Similarly, the Chairman of the Kirikiri Lighter Terminal (KLT) of the Association of Nigeria Licensed Customs Agents (ANLCA) Comrade Goddy Sewa Soleji noted that the policy was not right especially with the present economic situation in Nigeria.

“The economy does not call for that implementation by the CBN. Increasing exchange rate for cost of clearing is at a disadvantage to the stakeholders and the final consumers of the products and services. When the exchange rate is increased, the duty is increased and this will also affect the nation’s economy. If an importer goes to the market and purchased goods for $10 and pays his freight, duty and clears consignments, he must account for all he has spent in the importation. This is what he is going to consider before fixing the selling price,” he told MMS Plus.

“We don’t need this increment at this time. What we need is to manage what we have now. If in the nearest future, the economy becomes stable, then we can consolidate and do whatever we want in terms of exchange rate,” Soleji added.

The National President, Africa Association of Professional Freight Forwarders and Logistics of Nigeria (APFFLON) Mr. Frank Ogunojemite also frowned at the sudden increment by CBN.

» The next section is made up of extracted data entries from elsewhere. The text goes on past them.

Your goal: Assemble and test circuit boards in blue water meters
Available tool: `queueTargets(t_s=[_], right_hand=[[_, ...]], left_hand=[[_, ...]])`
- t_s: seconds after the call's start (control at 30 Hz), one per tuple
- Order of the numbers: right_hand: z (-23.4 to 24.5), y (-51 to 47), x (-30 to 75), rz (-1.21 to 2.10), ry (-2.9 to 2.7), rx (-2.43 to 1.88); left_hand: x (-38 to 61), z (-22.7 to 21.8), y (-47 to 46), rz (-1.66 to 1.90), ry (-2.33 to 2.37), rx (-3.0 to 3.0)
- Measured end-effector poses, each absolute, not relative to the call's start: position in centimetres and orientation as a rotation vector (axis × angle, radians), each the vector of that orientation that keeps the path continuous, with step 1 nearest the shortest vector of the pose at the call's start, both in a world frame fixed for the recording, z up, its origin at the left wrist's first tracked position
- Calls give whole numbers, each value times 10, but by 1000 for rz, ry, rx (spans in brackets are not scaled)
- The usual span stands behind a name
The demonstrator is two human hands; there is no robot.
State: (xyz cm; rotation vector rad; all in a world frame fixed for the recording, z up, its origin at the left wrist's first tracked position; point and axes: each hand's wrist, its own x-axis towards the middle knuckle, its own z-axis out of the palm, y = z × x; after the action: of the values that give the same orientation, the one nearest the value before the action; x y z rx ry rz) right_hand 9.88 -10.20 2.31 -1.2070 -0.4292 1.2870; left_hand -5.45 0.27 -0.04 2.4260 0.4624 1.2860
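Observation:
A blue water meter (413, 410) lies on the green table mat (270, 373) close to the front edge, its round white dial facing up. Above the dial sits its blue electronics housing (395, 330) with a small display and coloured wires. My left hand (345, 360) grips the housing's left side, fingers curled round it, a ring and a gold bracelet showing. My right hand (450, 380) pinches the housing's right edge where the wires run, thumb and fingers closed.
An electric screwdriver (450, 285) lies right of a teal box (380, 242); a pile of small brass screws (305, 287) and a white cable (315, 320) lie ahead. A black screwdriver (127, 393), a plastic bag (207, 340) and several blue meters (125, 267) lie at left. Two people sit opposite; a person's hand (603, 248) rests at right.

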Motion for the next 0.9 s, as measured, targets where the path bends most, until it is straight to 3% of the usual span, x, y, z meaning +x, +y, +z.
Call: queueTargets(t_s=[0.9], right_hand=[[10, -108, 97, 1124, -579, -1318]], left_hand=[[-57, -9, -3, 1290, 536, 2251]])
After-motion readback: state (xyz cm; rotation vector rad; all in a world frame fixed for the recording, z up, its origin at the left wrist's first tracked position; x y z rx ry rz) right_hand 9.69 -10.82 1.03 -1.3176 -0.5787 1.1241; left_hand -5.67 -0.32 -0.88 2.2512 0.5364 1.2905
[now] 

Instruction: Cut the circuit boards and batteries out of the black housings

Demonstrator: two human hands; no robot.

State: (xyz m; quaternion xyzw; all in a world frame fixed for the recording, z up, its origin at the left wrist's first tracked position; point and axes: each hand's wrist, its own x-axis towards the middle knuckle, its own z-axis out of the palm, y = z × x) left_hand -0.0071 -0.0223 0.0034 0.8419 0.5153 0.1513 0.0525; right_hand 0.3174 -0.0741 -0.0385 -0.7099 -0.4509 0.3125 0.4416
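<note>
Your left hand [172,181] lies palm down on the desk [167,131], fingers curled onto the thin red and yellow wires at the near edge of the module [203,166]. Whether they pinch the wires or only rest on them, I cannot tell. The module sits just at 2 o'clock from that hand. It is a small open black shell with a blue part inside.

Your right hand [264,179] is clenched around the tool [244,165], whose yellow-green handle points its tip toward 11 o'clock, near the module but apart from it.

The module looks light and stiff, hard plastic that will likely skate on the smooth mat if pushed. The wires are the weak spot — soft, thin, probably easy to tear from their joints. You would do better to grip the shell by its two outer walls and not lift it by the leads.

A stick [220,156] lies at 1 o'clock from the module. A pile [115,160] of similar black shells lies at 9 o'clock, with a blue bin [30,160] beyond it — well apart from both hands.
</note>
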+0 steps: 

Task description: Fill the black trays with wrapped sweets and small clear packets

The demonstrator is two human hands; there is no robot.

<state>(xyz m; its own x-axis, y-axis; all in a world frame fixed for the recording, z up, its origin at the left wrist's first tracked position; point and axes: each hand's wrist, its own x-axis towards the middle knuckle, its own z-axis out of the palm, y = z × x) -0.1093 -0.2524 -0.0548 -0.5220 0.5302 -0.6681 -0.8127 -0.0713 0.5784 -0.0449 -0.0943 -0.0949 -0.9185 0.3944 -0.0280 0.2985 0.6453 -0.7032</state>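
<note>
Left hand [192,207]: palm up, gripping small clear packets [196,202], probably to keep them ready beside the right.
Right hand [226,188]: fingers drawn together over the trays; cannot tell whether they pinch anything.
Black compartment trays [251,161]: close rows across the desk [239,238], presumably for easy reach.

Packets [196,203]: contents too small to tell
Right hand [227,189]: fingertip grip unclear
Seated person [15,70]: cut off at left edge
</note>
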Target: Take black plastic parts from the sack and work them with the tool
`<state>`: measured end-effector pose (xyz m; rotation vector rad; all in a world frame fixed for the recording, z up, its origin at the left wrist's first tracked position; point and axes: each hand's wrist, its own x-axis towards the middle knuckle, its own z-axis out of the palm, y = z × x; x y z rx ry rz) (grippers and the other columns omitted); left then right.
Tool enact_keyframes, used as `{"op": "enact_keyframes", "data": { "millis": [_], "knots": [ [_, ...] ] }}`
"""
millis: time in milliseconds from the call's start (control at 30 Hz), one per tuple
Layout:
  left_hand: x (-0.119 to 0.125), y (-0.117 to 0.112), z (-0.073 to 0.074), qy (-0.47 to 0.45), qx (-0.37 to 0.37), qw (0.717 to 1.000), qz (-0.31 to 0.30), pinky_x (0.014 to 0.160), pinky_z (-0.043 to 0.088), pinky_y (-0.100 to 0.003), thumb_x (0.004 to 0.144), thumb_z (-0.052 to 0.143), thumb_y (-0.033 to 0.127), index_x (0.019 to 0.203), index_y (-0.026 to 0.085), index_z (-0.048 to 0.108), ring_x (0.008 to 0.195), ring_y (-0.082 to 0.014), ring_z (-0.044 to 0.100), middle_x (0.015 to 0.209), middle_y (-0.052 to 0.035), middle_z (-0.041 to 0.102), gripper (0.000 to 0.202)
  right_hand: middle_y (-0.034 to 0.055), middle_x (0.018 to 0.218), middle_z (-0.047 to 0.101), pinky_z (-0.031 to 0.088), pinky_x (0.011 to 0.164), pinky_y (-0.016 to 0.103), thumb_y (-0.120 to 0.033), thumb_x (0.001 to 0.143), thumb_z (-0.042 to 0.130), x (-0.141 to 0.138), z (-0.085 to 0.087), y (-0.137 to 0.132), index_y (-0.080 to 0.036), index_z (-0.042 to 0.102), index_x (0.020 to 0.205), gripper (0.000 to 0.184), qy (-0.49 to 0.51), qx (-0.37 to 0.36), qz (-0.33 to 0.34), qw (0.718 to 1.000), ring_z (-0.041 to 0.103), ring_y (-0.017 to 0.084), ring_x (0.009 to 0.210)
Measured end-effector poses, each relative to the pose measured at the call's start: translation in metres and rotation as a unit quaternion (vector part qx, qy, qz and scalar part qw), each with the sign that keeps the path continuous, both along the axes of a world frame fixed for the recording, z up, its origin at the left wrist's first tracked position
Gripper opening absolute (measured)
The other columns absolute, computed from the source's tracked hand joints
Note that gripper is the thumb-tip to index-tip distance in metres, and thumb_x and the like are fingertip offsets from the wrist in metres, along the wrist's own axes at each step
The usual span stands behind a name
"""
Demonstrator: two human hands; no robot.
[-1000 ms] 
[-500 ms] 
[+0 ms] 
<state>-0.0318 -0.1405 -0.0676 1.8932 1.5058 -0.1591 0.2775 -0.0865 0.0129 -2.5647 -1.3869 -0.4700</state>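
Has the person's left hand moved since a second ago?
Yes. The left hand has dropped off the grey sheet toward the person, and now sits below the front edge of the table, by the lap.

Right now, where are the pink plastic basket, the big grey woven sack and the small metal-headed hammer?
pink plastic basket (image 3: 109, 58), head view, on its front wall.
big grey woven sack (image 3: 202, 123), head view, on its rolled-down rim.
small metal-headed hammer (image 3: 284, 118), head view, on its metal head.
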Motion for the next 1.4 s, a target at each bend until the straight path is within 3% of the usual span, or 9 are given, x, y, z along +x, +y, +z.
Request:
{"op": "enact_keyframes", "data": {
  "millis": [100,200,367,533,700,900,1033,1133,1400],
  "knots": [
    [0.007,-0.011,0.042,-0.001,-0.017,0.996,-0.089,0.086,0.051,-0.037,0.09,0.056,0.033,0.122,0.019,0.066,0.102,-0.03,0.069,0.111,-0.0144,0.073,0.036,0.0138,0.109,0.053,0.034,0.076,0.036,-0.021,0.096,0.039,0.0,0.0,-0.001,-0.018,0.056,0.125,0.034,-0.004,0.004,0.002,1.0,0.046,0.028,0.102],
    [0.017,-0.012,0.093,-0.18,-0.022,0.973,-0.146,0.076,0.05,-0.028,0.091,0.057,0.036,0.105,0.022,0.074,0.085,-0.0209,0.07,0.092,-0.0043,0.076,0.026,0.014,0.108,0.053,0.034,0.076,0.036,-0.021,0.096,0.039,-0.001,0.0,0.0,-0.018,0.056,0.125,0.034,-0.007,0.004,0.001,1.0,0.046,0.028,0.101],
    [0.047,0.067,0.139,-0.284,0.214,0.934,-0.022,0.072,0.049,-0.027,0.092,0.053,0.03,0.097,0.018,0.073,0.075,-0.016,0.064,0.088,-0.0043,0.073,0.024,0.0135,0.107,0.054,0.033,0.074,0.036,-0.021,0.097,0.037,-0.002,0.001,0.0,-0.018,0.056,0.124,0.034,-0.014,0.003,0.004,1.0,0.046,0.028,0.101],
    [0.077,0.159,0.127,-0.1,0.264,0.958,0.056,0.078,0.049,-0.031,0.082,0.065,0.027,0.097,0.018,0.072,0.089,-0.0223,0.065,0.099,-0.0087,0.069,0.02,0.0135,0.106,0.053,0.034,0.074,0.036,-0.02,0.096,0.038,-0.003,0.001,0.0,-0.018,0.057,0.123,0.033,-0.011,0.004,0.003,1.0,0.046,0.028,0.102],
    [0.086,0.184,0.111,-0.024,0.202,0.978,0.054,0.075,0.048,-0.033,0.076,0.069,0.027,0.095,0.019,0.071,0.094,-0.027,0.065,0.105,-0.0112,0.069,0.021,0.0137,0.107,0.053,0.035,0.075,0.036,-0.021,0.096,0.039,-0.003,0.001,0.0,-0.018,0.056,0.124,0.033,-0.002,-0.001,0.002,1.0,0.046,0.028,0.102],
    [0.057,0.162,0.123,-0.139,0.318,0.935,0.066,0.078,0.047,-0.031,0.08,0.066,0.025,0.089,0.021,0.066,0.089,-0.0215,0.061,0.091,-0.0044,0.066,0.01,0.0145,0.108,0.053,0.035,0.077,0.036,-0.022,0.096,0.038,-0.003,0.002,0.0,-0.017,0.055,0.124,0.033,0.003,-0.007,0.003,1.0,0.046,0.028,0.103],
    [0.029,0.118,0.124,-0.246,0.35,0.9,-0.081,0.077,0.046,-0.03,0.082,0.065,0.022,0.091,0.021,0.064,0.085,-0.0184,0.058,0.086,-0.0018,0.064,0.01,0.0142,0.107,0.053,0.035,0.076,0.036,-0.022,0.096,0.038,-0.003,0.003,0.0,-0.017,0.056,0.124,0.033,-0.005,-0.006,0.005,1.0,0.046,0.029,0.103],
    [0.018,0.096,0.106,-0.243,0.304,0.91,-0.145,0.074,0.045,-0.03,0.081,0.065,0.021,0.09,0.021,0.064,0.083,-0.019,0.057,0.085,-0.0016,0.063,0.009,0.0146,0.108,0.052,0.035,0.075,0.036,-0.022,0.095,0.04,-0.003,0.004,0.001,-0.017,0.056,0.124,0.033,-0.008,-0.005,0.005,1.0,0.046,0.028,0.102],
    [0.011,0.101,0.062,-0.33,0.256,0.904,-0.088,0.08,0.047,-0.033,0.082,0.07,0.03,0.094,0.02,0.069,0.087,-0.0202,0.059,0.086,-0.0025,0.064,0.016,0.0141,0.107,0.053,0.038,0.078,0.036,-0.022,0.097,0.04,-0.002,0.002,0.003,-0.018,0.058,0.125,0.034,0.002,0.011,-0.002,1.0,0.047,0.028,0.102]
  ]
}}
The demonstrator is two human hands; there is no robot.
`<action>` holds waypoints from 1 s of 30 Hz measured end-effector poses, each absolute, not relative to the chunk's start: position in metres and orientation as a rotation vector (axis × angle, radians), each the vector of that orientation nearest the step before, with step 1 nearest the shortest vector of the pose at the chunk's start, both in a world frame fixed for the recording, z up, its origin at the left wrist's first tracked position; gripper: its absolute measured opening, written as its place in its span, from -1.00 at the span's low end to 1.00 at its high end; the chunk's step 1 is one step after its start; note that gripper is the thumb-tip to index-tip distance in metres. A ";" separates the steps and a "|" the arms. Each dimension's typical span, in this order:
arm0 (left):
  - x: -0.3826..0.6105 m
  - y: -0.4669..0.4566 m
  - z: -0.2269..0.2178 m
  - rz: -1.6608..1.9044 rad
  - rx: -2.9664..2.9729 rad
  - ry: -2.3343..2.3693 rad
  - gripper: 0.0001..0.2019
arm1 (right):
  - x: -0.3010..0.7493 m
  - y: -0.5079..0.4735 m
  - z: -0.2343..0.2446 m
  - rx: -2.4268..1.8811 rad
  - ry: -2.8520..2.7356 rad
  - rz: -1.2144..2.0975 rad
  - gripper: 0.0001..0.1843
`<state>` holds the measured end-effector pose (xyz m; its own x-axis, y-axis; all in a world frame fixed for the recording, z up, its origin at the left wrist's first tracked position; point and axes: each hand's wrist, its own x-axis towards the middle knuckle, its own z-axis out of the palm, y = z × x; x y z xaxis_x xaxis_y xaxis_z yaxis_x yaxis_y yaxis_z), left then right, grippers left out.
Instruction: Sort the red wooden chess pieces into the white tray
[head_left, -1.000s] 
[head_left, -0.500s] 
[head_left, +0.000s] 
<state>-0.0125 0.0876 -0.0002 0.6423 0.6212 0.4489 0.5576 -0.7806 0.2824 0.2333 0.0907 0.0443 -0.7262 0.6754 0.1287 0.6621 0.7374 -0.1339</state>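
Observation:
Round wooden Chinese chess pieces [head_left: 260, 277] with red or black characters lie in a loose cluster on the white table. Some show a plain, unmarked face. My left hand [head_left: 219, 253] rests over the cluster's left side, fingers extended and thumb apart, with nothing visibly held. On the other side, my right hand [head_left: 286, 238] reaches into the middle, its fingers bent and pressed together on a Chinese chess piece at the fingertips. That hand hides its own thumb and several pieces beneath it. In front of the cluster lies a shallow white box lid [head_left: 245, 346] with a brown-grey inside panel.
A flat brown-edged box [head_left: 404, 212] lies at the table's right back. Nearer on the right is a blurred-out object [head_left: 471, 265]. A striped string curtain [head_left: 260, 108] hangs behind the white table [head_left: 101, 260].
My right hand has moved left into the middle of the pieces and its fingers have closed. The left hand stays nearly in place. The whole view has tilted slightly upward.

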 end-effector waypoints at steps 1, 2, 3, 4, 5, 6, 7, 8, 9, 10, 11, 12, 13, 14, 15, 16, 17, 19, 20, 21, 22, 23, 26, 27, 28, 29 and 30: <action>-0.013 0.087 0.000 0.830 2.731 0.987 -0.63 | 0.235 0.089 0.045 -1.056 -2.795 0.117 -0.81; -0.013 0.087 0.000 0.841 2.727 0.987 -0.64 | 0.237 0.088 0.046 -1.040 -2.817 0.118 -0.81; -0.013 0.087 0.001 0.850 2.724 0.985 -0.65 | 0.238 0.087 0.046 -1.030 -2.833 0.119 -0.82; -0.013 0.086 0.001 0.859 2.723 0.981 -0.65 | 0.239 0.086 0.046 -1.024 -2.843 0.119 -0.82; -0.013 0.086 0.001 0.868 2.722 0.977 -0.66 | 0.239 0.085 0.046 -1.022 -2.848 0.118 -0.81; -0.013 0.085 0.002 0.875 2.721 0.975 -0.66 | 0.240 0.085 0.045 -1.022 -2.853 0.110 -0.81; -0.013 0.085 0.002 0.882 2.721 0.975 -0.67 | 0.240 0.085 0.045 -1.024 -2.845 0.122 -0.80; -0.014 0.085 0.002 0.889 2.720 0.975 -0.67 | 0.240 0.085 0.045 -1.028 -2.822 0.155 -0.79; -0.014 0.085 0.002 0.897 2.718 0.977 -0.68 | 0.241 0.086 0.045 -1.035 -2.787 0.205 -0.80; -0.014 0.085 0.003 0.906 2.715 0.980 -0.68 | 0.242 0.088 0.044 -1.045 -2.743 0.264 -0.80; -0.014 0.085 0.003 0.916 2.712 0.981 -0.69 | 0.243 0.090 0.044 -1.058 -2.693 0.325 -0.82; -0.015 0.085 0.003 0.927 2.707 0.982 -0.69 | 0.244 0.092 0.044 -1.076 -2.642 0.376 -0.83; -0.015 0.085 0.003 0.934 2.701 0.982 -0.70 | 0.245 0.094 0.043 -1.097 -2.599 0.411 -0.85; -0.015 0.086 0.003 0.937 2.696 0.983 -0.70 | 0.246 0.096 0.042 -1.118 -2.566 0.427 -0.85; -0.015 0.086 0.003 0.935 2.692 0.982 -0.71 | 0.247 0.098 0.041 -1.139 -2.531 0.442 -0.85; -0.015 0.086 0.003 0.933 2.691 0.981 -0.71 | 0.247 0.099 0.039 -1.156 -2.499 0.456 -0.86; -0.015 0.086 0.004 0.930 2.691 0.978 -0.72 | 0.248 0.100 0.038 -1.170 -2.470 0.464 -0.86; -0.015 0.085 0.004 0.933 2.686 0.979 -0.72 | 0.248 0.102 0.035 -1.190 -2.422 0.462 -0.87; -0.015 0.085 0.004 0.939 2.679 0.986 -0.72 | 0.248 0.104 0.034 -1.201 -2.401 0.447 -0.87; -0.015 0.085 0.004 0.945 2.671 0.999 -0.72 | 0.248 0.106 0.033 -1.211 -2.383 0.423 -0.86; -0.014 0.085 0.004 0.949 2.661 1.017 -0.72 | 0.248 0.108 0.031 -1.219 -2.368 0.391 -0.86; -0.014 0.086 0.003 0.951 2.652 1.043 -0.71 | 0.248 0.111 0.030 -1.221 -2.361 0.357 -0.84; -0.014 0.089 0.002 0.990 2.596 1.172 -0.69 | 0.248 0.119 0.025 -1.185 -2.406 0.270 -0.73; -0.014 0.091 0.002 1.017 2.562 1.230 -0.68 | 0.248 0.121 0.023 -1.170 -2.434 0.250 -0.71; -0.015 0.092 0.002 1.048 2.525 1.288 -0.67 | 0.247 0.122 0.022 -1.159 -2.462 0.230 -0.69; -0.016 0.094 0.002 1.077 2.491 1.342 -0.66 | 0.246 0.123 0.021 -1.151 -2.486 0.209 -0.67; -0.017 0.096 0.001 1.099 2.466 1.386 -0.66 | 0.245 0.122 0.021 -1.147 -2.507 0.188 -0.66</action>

“We are not happy about this. There should have been consultation before such decision is made but unfortunately, the critical stakeholders don’t take part in these decisions. The impact of this is that the prices are going to increase and the government recently talked about increase in minimum wage. Since they were hell-bent on increasing the duty, then there should have been a time limit given to the importers, business men and the citizens” he said.

“We were still complaining about the multiple charges by the customs. This increment came after the Customs said that they met their target. So what purported this increment? Does CBN plan to intentionally create problems for the citizens of the country?” he queried.

Meanwhile, the Apapa Customs Command Spokesperson, Mrs. Nkeiru Nwala said the Command still meets and beats its revenue targets irrespective of the CBN policy.

“While the government is still reviewing this, as Customs officers our job is to enforce the collection of this duty. We don’t make these laws, we only implement them” she said.